WARMUP SET:  3 minutes
30 seconds vertical flutter kick
6 streamline jumps; focus on solid, two-footed pushoffs
30 seconds vertical flutter kick
6 streamline jumps; push off the bottom with ONE foot
30 seconds vertical flutter kick
6 streamline jumps; push off the bottom with the OTHER foot

MAIN SET:  1500
4 X 50 on 1:20 sendoff
Start each 50 with a feet-first jump from the blocks.  Try to enter the water as cleanly as possible — looking like a pencil!  Easy freestyle once you come to the surface.
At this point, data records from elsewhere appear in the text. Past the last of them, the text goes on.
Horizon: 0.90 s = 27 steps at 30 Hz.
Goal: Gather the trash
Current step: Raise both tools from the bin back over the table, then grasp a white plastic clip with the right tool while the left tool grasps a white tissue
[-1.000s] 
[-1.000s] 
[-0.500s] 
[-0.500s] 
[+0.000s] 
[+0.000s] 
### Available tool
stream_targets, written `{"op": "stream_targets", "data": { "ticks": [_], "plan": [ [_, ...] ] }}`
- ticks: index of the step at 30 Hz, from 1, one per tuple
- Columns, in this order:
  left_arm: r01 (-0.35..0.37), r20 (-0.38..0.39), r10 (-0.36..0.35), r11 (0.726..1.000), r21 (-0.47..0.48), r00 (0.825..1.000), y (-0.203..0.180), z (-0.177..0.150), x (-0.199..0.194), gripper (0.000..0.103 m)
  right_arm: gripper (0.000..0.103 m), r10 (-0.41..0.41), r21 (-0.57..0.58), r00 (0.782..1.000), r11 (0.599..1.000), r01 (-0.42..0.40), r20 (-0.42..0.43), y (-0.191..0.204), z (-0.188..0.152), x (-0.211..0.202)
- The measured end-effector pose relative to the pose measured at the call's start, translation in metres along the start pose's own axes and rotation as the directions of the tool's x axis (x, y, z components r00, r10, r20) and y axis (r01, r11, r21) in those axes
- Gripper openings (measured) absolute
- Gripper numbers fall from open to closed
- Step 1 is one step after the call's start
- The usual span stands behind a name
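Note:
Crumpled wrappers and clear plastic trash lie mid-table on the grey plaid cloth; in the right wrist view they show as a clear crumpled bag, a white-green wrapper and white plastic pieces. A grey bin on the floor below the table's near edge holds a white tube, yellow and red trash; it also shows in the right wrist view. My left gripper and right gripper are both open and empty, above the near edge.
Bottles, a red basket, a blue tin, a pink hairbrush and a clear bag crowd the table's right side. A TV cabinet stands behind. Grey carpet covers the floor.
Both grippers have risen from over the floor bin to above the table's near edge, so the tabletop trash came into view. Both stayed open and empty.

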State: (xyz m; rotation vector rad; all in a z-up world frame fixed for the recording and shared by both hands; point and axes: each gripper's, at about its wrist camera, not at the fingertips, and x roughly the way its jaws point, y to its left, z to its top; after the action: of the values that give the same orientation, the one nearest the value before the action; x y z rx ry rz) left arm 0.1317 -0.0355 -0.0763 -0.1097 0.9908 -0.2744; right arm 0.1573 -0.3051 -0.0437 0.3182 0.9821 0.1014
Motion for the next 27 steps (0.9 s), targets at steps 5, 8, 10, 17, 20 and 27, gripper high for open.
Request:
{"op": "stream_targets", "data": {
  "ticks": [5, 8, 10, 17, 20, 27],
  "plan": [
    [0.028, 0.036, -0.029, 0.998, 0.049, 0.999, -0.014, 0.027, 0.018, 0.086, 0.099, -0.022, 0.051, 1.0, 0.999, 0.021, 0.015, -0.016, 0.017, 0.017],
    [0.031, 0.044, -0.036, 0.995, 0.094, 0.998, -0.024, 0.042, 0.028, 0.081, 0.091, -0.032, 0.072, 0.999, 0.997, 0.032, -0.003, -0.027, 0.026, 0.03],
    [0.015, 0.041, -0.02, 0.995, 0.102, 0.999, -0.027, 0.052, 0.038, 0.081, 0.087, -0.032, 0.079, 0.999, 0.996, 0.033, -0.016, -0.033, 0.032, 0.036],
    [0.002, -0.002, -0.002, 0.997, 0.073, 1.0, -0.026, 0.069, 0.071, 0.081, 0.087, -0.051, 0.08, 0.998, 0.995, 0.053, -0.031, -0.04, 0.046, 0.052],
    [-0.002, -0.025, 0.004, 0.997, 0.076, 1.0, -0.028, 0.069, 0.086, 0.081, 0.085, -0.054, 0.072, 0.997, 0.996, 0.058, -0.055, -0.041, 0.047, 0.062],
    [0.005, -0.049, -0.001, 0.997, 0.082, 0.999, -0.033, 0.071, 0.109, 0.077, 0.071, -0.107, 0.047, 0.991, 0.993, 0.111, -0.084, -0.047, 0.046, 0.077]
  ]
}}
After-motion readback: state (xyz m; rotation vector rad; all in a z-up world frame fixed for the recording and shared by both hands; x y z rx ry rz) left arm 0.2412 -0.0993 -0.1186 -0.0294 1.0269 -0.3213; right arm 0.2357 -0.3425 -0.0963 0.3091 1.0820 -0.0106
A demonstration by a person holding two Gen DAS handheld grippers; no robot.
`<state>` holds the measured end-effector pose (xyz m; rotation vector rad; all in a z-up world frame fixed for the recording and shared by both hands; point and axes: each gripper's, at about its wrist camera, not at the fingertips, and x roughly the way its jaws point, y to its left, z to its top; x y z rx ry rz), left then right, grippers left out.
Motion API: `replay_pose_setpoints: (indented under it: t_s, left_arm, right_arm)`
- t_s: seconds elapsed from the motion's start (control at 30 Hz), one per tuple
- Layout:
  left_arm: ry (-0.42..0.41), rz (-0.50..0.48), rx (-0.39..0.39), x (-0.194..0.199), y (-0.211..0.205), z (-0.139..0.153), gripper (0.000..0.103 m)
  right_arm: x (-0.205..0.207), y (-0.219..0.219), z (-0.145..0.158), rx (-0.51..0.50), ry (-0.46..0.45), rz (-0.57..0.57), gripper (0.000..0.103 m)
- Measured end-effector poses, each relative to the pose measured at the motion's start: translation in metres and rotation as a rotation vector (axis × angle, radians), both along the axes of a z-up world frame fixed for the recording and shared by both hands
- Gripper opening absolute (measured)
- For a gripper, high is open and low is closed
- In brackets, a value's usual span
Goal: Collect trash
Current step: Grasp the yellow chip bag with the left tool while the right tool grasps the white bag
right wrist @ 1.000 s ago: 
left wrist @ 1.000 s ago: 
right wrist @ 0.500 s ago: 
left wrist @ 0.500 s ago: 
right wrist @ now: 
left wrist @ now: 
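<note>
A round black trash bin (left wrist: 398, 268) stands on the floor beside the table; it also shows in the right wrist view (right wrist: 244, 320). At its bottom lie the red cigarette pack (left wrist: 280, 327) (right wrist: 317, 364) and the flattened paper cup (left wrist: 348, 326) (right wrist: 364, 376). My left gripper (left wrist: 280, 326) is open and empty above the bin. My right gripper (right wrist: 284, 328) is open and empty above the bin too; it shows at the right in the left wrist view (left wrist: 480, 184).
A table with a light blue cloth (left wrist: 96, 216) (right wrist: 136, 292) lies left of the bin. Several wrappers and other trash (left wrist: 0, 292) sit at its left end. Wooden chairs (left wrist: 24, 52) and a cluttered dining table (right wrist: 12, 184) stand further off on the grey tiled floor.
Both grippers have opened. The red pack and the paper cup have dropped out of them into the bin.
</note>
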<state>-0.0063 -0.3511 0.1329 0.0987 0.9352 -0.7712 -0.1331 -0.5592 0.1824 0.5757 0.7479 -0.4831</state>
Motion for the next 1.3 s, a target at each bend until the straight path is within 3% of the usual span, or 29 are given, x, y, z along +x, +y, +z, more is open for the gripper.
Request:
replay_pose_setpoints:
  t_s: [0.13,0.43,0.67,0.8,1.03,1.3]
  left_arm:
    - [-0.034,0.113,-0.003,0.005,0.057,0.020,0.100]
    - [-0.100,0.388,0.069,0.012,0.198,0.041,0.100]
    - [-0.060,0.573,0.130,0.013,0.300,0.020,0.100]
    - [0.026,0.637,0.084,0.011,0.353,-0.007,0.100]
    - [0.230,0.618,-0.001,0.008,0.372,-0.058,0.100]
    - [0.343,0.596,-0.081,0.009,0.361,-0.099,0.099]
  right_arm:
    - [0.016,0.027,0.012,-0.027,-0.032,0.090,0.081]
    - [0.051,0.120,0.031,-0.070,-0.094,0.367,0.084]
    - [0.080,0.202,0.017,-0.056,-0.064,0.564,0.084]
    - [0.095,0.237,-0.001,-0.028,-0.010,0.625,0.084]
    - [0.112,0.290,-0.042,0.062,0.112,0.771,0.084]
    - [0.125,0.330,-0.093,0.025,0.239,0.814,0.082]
2 X 100 freestyle; focus on streamline position off each wall

4 X 50 on 1:30 sendoff
Start each 50 with a forward dive from the blocks, but push off with only one foot.  The “push-off” foot should be at the front of the block with toes curled over the edge.  The other foot should be held as if it were against a backplate (kicker or wedge) or as if it were the rear foot for a track start.  But…the rear foot should not be touching the block in any way.  Try to push off straight and try to be streamlined as you enter the water.

3 X 100 freestyle; focus on streamline position off each wall

4 X 50 on 1:40 sendoff
Start each 50 with a forward dive from the blocks, pushing off as if for a typical track start.  Focus on flattening the back as you “take your mark.”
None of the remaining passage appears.